Invisible art, real money
The Hayward Gallery is expecting visitors to pay £8 for its latest exhibition featuring invisible works by Warhol and Klein.
Invisible: Art about the Unseen 1957-2012 is set to exhibit a range of 50 artworks from the past 50 years, including an invisible sculpture and invisible ink drawings by the likes of artists such as Andy Warhol and Gianni Motti.
In an ambitious effort to push the boundaries of modern art, the Hayward Gallery expects visitors to pay £8 for entry to explore the meaning behind 'emptiness' and the 'after life' in the first UK exhibition of its kind.

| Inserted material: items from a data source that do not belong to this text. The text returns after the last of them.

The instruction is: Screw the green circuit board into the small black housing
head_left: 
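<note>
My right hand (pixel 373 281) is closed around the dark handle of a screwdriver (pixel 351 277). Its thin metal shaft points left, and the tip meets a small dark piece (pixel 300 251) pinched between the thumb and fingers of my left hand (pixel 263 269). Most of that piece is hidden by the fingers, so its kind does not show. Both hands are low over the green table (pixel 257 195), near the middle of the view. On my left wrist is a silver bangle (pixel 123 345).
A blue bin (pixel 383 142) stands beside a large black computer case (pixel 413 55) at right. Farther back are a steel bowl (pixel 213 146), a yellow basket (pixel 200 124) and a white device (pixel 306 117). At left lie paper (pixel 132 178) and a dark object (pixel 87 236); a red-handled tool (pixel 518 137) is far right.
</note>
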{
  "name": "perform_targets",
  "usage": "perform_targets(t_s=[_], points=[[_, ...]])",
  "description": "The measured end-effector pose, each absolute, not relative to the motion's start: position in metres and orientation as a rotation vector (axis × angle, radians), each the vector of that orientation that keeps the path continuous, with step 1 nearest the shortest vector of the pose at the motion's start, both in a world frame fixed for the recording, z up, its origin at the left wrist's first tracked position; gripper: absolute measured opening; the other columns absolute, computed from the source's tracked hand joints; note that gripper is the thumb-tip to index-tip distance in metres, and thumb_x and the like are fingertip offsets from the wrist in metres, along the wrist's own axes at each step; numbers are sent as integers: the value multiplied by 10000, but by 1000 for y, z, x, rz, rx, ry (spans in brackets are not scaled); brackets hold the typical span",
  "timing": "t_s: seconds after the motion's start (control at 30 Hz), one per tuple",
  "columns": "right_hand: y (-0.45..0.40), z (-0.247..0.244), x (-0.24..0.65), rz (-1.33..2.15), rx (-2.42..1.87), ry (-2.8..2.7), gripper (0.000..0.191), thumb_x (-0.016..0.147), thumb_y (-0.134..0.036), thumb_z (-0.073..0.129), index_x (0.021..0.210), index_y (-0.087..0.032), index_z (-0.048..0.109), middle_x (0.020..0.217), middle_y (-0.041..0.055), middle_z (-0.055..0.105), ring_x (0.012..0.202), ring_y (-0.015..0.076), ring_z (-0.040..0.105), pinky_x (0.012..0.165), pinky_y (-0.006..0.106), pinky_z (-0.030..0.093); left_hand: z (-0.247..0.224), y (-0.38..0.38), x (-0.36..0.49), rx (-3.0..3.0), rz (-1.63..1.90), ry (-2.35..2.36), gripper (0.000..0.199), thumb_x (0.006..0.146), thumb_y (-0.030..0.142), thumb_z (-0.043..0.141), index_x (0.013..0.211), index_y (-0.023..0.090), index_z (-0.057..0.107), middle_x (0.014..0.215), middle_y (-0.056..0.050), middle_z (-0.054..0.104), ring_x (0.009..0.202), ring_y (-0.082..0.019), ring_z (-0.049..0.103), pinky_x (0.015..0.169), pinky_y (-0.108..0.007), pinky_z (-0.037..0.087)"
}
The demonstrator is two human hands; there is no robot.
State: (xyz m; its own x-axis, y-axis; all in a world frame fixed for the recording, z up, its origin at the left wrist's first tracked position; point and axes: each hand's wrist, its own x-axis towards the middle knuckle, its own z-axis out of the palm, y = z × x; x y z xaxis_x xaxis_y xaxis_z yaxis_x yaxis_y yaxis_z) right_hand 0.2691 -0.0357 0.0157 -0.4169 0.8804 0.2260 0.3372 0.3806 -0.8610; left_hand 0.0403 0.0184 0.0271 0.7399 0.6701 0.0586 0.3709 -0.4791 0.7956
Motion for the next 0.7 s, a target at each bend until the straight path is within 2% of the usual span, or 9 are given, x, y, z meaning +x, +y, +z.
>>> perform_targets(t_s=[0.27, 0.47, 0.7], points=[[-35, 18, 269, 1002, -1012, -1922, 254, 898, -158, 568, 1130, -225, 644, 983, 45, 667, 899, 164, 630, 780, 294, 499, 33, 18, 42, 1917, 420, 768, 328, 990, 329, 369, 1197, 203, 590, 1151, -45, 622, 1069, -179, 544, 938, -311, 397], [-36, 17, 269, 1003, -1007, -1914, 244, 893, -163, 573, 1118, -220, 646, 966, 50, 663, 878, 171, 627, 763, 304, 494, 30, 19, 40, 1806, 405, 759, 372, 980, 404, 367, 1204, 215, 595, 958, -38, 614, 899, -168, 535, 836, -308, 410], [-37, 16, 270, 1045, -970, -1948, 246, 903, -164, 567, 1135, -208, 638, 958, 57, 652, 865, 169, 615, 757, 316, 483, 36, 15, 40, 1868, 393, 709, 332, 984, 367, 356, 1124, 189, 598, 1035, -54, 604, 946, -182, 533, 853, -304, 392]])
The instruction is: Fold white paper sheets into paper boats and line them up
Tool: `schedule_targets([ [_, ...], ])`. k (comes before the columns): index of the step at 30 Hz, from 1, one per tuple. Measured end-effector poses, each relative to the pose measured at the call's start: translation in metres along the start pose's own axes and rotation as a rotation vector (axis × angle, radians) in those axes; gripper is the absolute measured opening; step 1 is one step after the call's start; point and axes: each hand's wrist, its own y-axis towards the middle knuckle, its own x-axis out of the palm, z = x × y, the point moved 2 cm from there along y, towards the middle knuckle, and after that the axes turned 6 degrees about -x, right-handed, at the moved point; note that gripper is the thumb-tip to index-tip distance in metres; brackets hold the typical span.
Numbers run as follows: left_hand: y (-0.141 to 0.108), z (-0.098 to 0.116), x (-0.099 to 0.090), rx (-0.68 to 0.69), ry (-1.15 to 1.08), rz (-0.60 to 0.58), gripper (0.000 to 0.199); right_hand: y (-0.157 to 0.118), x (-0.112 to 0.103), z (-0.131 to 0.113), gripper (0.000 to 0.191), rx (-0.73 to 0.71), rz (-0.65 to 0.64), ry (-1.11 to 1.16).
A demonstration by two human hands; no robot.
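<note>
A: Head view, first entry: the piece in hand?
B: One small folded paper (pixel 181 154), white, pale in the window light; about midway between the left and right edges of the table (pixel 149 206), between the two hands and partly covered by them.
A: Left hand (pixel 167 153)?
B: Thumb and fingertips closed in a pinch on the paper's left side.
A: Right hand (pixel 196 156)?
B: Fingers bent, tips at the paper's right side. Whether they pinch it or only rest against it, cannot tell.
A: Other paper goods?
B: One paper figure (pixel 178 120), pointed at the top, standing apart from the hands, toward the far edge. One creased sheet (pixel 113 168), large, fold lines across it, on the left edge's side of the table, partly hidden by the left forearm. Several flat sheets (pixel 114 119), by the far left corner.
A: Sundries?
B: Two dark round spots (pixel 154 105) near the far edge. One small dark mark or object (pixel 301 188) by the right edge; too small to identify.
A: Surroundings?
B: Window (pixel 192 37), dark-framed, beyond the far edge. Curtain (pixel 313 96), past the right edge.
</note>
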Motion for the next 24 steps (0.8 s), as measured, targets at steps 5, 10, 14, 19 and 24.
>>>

Exhibition curator Ralph Rugoff, who produced a similar display at the San Francisco Wattis Institute for Contemporary Arts back in 2005, is convinced the exhibition will generate a new way to appreciate art, accessible to all.
"People will assume only art snobs will be able to get some meaning out of the works but it leaves so much to the imagination that each visitor will come out with a personal interpretation and unique experience,” he said.
"Art isn't only about materialism, and creativity starts in the artist's mind. Invisibility is at the core of the artist's creative process,” he added.
The show, which is part of the Southbank Centre Festival of the World and is scheduled to take place until early September, invites visitors to take part and observe an array of works bordering on the philosophical side of art, exercising the limits of our imagination.
Klein, perhaps the first artist to explore the subject, in 1958 staged the first exhibition completely devoid of visible content.
Exhibition goers will be able to experience Tom Friedman's Untitled (A Curse), an empty space cursed by a witch, as well as a plinth on which Andy Warhol stepped on in 1985.
In the Void Room by French artist Yves Klein is a room painted entirely in white, while Magic Ink is a series of drawings made by Italian artist Gianni Motti using invisible ink.
While a number of students may be put off by the price Invisible is sure to attract curiosity: "It sounds very pretentious so I'll probably go. We need to get used to the fact modern art is constantly evolving,” BA Fine Art student, Rebecca Mills, 24, said.
The exhibition opens at the Hayward Gallery on Southbank on June 12, with £6 concession tickets available.